Classroom Observations: Rating the Raters

This is the second of two blog posts about two new studies from AIR researchers and collaborators on the use of classroom observations for teacher evaluation.

Most press coverage about new teacher evaluation systems focuses on student growth (or value-added) measures based on student test scores. But even in districts that use such measures, a teacher’s performance appraisal still depends largely on classroom observations.

In May, the Brown Center on Education Policy at The Brookings Institution released a report presenting new concerns about the classroom observation component of most teacher evaluation systems. In particular, the authors note, “observations conducted by evaluators from outside the building have higher predictive power for value-added scores in the next year than those done by administrators in the building.” The authors attributed this difference to principals’ bias and suggested that evaluation systems either need “unbiased observers from outside the building as a validity check on principal observations, or … training and reliability checks on the principal or other in-building observers.”

My team's latest study supports these suggestions, but bases its recommendations on different evidence.

My colleagues and I analyzed teacher observation data in a large, suburban school district. Twenty-eight principals and 10 peers (other teachers) observed the same teachers, at the same time, in the same classrooms. The principals conducted observations only in their own schools. The peer observers worked across schools and didn’t know the teachers.

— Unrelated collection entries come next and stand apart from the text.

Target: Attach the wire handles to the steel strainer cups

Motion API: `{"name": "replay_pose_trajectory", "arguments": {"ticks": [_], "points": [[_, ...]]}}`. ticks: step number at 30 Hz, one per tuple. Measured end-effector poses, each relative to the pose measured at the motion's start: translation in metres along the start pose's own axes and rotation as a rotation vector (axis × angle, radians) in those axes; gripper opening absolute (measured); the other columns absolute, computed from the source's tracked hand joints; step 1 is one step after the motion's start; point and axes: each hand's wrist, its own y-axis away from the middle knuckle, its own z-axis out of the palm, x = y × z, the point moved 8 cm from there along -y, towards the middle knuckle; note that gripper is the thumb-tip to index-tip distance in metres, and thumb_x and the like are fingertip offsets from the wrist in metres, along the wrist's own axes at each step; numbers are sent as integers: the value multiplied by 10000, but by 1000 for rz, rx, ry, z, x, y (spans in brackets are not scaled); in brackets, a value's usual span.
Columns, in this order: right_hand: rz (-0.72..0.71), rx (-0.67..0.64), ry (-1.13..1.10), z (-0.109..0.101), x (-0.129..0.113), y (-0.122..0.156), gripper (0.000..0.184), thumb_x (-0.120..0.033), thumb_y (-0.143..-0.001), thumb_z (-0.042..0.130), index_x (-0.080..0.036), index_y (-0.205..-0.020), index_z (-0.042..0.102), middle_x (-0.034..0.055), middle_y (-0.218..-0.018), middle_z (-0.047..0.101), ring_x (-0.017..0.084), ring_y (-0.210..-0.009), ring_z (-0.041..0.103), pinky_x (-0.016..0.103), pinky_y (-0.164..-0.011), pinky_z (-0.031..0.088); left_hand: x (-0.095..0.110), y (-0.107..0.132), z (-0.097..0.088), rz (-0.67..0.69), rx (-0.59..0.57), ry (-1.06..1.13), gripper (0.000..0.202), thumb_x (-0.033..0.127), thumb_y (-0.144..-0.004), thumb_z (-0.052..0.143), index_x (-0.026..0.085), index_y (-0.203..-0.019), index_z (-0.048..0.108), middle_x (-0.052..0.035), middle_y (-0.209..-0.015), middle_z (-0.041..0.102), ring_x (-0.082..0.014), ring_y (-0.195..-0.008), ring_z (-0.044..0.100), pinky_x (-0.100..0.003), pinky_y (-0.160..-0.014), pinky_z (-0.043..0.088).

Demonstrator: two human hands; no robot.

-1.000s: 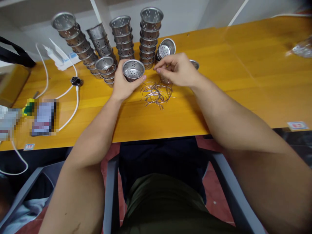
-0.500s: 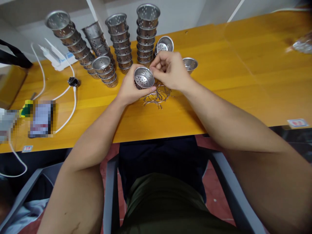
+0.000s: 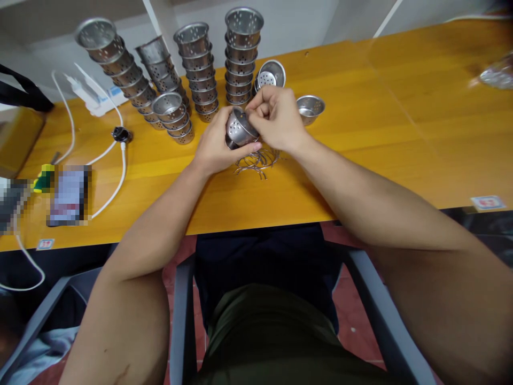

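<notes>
In my left hand (image 3: 214,141) is a perforated metal cup (image 3: 239,129), tilted with its mouth toward the right. My right hand (image 3: 276,115) pinches at the cup's rim, thumb and forefinger closed together; whatever they hold is too small or hidden to name. Beneath both hands a loose heap of thin curved wires (image 3: 258,163) lies on the table. Just right of my right hand a shallow metal cup (image 3: 310,109) stands upright. Behind it another perforated cup (image 3: 271,75) lies on its side, mouth facing me.
Tall stacks of perforated cups (image 3: 242,59) and a short stack (image 3: 172,115) line the back left of the yellow table (image 3: 401,155). A white power strip (image 3: 102,99), cables and a blurred-out flat object (image 3: 68,195) lie left. A crumpled clear plastic (image 3: 499,75) sits far right.
The cup in my left hand has turned, its mouth swinging from facing me toward the right. My right hand stays at its rim, shifted slightly left.
</notes>
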Motion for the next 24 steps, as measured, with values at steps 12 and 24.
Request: {"name": "replay_pose_trajectory", "arguments": {"ticks": [12,24], "points": [[46,-84,-287,-7,-11,6,425,-699,-1080,941,-363,-1218,721,-8,-800,669,310,-748,688,464,-697,588,-5,1,0,48,48,81,1086,1188,-848,983,296,-1446,819,-73,-1195,816,-403,-1127,888,-695,-1254,733],[-63,-321,-508,-4,-32,15,869,-1005,-860,1130,-321,-1070,635,-9,-909,750,242,-788,686,448,-821,628,-21,-1,-10,-50,61,117,1044,1247,-918,834,264,-1271,834,-69,-1076,800,-354,-1006,854,-685,-1202,756]]}}
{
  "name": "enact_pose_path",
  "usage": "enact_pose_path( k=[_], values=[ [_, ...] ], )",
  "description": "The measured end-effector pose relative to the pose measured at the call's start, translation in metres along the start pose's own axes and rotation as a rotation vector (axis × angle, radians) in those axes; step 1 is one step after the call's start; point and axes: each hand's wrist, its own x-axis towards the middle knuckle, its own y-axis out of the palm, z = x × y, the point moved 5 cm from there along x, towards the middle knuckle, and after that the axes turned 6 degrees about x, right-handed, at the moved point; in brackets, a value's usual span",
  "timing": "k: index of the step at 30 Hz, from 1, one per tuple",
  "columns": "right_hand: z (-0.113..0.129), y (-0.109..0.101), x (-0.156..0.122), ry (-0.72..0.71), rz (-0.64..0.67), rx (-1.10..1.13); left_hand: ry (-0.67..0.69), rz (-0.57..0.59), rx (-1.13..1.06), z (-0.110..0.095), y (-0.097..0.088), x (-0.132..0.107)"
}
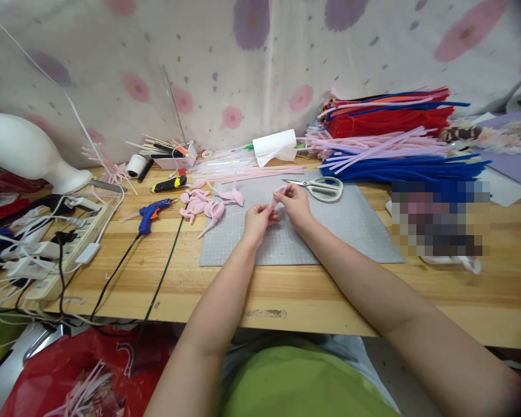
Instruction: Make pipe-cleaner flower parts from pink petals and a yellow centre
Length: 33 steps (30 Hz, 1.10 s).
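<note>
Pink piece (279, 191) | left hand (257, 223), right hand (297, 204): both pinched on it | red bag (35, 370): pale strips (88, 387) | small box (169, 164): sticks (157, 145)

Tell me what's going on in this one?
A person is holding a small pink pipe-cleaner piece between the fingertips of the left hand and right hand, above a gray cutting mat. More shaped pink pieces lie in a cluster at the mat's left edge. The scissors rest on the mat just beyond the right hand, and a blue glue gun lies on the wooden table to the left.
</note>
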Motion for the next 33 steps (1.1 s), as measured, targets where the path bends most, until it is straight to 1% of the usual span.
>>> enact_pose_path(
  k=[3,6,10,13,15,17,19,20,22,25,27,30,33],
  values=[
    [-0.002,0.002,0.0,0.004,-0.049,0.092,-0.012,-0.026,-0.099,0.0,0.001,0.0],
    [-0.004,0.004,0.0,0.02,-0.072,0.165,-0.054,-0.053,-0.21,0.001,0.002,0.0],
    [-0.005,0.005,-0.001,0.028,-0.096,0.187,-0.108,-0.046,-0.334,0.005,0.006,0.002],
    [-0.002,0.004,0.0,0.006,-0.082,0.169,-0.133,-0.034,-0.379,0.006,0.004,0.003],
    [0.002,0.005,0.002,0.004,-0.009,0.137,-0.115,0.018,-0.335,0.003,0.002,0.003],
    [0.004,0.008,0.003,0.028,0.127,0.088,-0.082,0.089,-0.224,0.0,-0.001,0.002],
    [0.004,0.01,0.003,0.06,0.259,0.028,-0.042,0.116,-0.1,-0.003,-0.004,0.002],
    [0.004,0.011,0.003,0.062,0.297,-0.007,-0.018,0.103,-0.054,-0.003,-0.005,0.003],
    [0.004,0.011,0.002,0.02,0.297,-0.087,0.039,0.041,-0.002,-0.004,-0.007,0.006],
    [0.01,0.01,0.0,-0.101,0.207,-0.251,0.109,-0.072,-0.012,-0.002,-0.008,0.013],
    [0.013,0.011,-0.002,-0.153,0.156,-0.348,0.15,-0.127,-0.037,-0.002,-0.008,0.018],
    [0.016,0.011,-0.006,-0.179,0.107,-0.429,0.205,-0.182,-0.041,-0.002,-0.009,0.021],
    [0.017,0.012,-0.009,-0.215,0.084,-0.482,0.216,-0.207,-0.045,-0.001,-0.009,0.023]
  ],
)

Peer observers received observer training; principals did not. (Most of the principals had been conducting in-class observations for years.) The district wanted to know whether peer observers, on average, were more or less lenient than principals when rating other teachers.

Our study showed the district two interesting results:

1. Principals, on average, were more lenient than peer observers when rating teachers. This might suggest that principals want to keep their teachers happy. Or, principals drew on additional information when rating what they saw—rather than rating teachers based on the instructional practices observed.

2. Although principals were more lenient on average, there was a wide range among the 28 principals. The eight most lenient raters were principals, and five of the eight least lenient (or most critical) raters were also principals. This might suggest that principals were using the rating levels of the observation rubric with less consistency than peer observers.

Based on this sample, these findings suggest that through a year of observations, some teachers may have benefited by being assigned to a school with a more lenient principal, and others may have been disadvantaged by being assigned to a school with a less lenient principal.

It’s reasonable for principals to rate teacher classroom performance; principals must know what’s going on in their schools’ classrooms. But given the emerging research and the rising stakes around teacher evaluations, it’s also clear that peer evaluators and principals need careful training in advance and a system to check or calibrate their results as they rate teachers through classroom observations.

David Manzeske is a senior researcher at AIR. He specializes in research on educator effectiveness.